Smoking represents a major public health problem and is the leading cause of preventable death in the United States (US Department of Health and Human Services, 2014). Despite significant reductions in smoking rates over recent decades, 42.1 million continue to smoke in the United States alone (~18% of adults), with new smokers joining daily (US Department of Health and Human Services, 2014). Rates of successful quitting remain very low, estimated at ~9–15% for heavy smokers (Pierce et al, 2012).

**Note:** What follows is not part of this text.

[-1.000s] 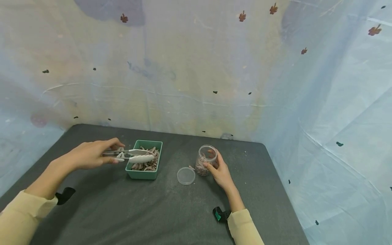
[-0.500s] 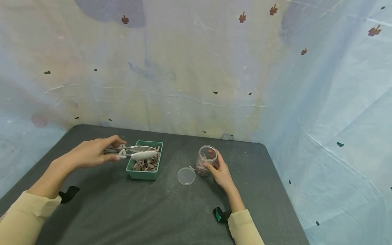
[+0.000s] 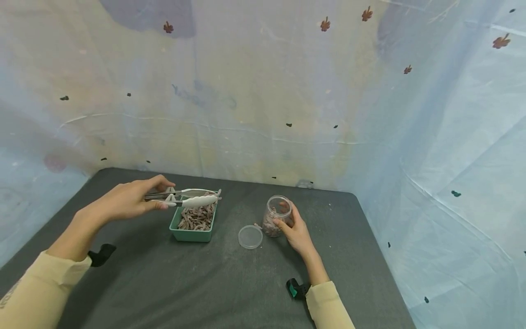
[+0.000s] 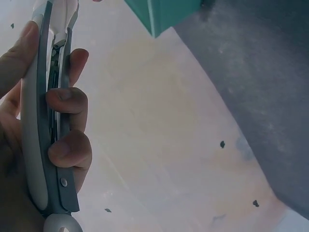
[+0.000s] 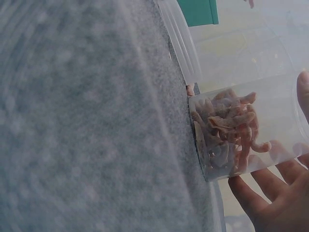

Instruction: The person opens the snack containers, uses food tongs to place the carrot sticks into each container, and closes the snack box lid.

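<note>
Kitchen tongs (image 3: 199, 200) with pale tips are gripped in my left hand (image 3: 127, 199), over the green container (image 3: 191, 236). A thin strip seems to be caught at their tips. In the left wrist view, fingers and thumb wrap round the tongs' handle (image 4: 35, 121). Below, brownish-pink strips (image 3: 197, 219), maybe shredded meat, fill much of the container. My right hand (image 3: 299, 234) holds a clear jar (image 3: 271, 225) upright on the table, its mouth uncovered. In the right wrist view, similar strips (image 5: 231, 125) lie in the jar's lower part.
A clear round lid (image 3: 249, 237) lies flat on the dark table (image 3: 230, 283), between container and jar. One small strip (image 3: 257, 225) sits by the lid and the jar. Pale patterned sheeting (image 3: 246, 91) hangs behind the table and on the right.
My left hand has lifted the tongs up and to the right, from among the strips to above the container's far edge. The right hand and the jar have stayed put.
</note>
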### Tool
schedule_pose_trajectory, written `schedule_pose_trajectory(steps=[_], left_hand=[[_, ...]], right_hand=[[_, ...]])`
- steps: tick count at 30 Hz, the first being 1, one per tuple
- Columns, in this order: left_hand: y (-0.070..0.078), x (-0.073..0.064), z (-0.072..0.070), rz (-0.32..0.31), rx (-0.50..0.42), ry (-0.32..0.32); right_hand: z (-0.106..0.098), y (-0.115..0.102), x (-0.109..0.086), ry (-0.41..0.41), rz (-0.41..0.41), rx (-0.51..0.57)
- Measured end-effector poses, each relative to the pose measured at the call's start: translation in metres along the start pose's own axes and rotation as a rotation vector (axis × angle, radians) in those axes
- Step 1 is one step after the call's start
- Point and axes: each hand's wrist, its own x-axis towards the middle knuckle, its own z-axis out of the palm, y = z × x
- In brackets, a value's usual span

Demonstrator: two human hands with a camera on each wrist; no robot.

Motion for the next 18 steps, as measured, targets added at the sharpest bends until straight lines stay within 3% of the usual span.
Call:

Nicotine, the putative addictive agent in tobacco, is believed to mediate smoking-reinforced associative learning that underlies the cue-induced craving that makes sustained abstinence difficult (Caggiula et al, 2001; Smolka et al, 2006). It is widely believed that this learning is in some way supraphysiological and highly resistant to extinction (Di Chiara, 2000; Hyman et al, 2006), though the physiological mechanisms that underlie the persistence of nicotine-reinforced learning are poorly understood (Hyman et al, 2006).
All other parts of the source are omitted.